We have 23–36% for RSA by 2030 ( https://manifold.markets/Dig/will-quantum-computing-break-rsa-en & https://manifold.markets/dieselbaby1337/will-a-quantum-computer-prove-capab ) but here 24% for BTC ECDSA by 2050. However, "experts" disagree on whether RSA is weaker than ECDSA, so this one should be higher? https://x.com/CraigGidney/status/1907209179586310378

Will Quantum computing break RSA encryption before 2030?

36% chance. RSA-256

Oh the delight of cryptocurrency people who don't know how to implement a random oracle: https://eprint.iacr.org/2023/841

Doesn't break the signatures in the general case, but with enough special cases...

When you say "bitcoin's ECDSA signatures" are you specifically referring to signatures from before the taproot switch to Schnorr? Are you including breaking the hash of P2SH addresses?

@BoltonBailey Can you please explain:

1. What did the taproot switch to schnorr accomplish, functionally speaking?

2. What are P2SH addresses? Are these the private keys corresponding to users' wallets?

@jonsimon P2SH refers to "Pay to Script Hash". It refers to the fact that bitcoin addresses took the form of hashes of ECDSA public keys, rather than the curve points themselves. So to sign, you would need the preimage of the hash as well as the private key.

This leads to an interesting state of affairs where, as long as you haven't spent from an address before, an adversary only learns your ECDSA key when you publish a transaction spending from it. So even if they are quantum, if they can't crack your ECDSA keys in the ten minutes it takes for your transaction to get in a block, your transaction is safe.

I am told that Schnorr signatures changed this, not sure what the situation is now, but the main thing I'm asking is, does the quantum computer have to break the hash (presumably not, as it's widely accepted it would be hard for quantum computers to do this, so this market would be a clear NO buy if this were the criterion) and does the quantum computer have to break the key in 10 minutes for this to resolve yes?

@BoltonBailey Schnorr signatures are just a different type of signature scheme, they are functionally equivalent. But apparently they don't use elliptic curve groups, so I guess this market doesn't refer to them. The other thing is that in early bitcoin history, I don't even think ECDSA signatures were protected by hashes.

@BoltonBailey I guess I should have used "P2PKH" which is "Pay to public key hash". There is also P2PK "Pay to public key" which is from early bitcoin history, and where there's no hash protecting the keys.

@BoltonBailey They would have to break the latest implementation of of ECDSA on bitcoin, which does hash the public key. And by broken I mean some entity can actually crack it with the amount of compute they have in less than 10 years.

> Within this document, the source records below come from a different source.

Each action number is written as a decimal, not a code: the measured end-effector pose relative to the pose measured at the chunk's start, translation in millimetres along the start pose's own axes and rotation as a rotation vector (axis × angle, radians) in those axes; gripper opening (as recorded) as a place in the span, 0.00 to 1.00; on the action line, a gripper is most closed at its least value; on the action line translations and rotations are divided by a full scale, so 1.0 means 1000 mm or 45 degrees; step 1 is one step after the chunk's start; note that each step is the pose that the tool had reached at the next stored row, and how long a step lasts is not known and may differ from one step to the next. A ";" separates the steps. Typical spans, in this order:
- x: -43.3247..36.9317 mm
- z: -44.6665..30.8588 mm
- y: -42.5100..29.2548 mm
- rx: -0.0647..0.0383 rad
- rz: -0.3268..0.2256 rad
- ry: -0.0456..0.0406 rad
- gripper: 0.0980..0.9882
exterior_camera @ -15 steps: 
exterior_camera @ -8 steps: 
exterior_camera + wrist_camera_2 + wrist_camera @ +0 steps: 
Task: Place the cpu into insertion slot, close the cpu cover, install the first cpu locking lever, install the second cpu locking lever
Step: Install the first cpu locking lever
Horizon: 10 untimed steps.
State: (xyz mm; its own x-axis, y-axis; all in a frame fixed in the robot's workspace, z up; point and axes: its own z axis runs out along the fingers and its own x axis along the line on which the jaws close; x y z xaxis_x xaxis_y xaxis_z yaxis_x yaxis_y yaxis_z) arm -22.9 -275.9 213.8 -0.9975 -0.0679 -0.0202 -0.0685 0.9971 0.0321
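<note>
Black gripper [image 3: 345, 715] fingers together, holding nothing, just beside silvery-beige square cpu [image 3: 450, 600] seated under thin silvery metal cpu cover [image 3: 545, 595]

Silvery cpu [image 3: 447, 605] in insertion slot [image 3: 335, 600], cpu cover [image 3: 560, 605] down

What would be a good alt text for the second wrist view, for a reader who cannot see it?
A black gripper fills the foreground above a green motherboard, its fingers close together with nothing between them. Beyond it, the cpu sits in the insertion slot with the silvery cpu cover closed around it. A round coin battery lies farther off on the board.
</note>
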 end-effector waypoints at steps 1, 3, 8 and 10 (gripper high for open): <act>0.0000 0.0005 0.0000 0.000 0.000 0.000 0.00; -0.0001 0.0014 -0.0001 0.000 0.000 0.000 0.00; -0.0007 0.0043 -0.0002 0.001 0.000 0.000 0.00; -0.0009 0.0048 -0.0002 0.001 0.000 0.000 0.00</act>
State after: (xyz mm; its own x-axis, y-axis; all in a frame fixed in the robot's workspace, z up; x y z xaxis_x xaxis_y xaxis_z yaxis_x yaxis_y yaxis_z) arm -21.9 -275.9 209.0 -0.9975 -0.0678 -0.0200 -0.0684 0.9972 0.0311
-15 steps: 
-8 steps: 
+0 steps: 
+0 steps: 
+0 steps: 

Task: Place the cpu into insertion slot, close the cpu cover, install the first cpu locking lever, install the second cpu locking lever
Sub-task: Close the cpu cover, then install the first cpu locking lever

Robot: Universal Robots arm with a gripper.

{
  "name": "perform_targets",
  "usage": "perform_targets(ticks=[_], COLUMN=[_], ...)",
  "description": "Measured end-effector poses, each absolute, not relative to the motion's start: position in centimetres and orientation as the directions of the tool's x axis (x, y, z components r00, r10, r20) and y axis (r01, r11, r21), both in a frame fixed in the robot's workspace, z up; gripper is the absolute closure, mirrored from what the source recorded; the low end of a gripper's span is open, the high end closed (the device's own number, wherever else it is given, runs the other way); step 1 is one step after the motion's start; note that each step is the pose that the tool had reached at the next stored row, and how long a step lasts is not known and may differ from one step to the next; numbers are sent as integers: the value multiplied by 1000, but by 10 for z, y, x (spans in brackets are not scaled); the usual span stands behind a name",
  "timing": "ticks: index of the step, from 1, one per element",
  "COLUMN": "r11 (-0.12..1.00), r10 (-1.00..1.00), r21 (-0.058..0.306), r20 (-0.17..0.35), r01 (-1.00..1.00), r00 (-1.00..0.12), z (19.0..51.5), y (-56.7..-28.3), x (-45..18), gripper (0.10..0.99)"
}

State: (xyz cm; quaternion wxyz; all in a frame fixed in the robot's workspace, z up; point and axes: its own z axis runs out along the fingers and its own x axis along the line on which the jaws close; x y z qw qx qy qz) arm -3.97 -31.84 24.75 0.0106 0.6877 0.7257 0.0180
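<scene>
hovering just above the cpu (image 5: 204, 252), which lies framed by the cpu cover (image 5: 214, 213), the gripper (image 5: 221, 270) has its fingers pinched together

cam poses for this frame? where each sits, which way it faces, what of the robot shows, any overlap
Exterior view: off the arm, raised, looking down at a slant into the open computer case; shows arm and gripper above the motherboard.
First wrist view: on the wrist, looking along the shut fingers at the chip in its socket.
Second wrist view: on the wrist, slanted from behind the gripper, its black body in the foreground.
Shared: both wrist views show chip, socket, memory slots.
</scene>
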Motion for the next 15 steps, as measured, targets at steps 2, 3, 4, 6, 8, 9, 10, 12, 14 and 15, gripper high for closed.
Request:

@JonathanRay Ok thanks for the clarification. If you are requiring the attacker to actually break the hash too then I suspect this is much less likely than 20%.

@JonathanRay If that is the criterion though, I'd politely ask you to include it in the description, as I think it could otherwise potentially be interpreted either way.

@BoltonBailey Schnorr signatures do use groups on elliptic curves - really any group where the inverse of your group operation is hard (notably if you come up with a group with an operation that isn't reversed by quantum computers, the Schnorr signature construction can be used).

Also hashing the public key is irrelevant to the primary attack enabled by cryptography relevant quantum computers: taking the public key, and solving the discrete logarithm problem to extract the private key. In particular, Schnorr signatures and similar constructions depend on both - so breaking the hash or solving the DLP should satisfy this.

@Imuli Wikipedia tells me:

All users of the signature scheme agree on a group, G, of prime order, q, with generator, g, in which the discrete log problem is assumed to be hard. Typically a Schnorr group is used.

The Schnorr group article makes it clear that such groups are multiplicative subgroups of prime fields. Do you know if the bitcoin implementation uses elliptic curves? (Either way it would be distinct from ECDSA, but it would be nice to know).

@BoltonBailey Yes, Bitcoin uses Schnorr signatures on secp256k1. Most modern applications use them over an elliptic curve and Schnorr signatures are mostly a modern thing because they were patented in the US until 2008 - so I would say "typically" really ought to be "originally", but that's uncited claims on Wikipedia for you!

@BoltonBailey I'll also take this opportunity to express my annoyance about (EC)DSA being an acronym of a category of algorithms - (Elliptic Curve) Digital Signature Algorithm - that Schnorr signatures on secp256k1 are a member of and a standard formulation of an algorithm in that category (which Schnorr provides an alternative to). In particular it seems that @JonathanRay intends us to interpret this as the category not the specific algorithm, given that ECDSA the standard doesn't prepend the public key when hashing the message.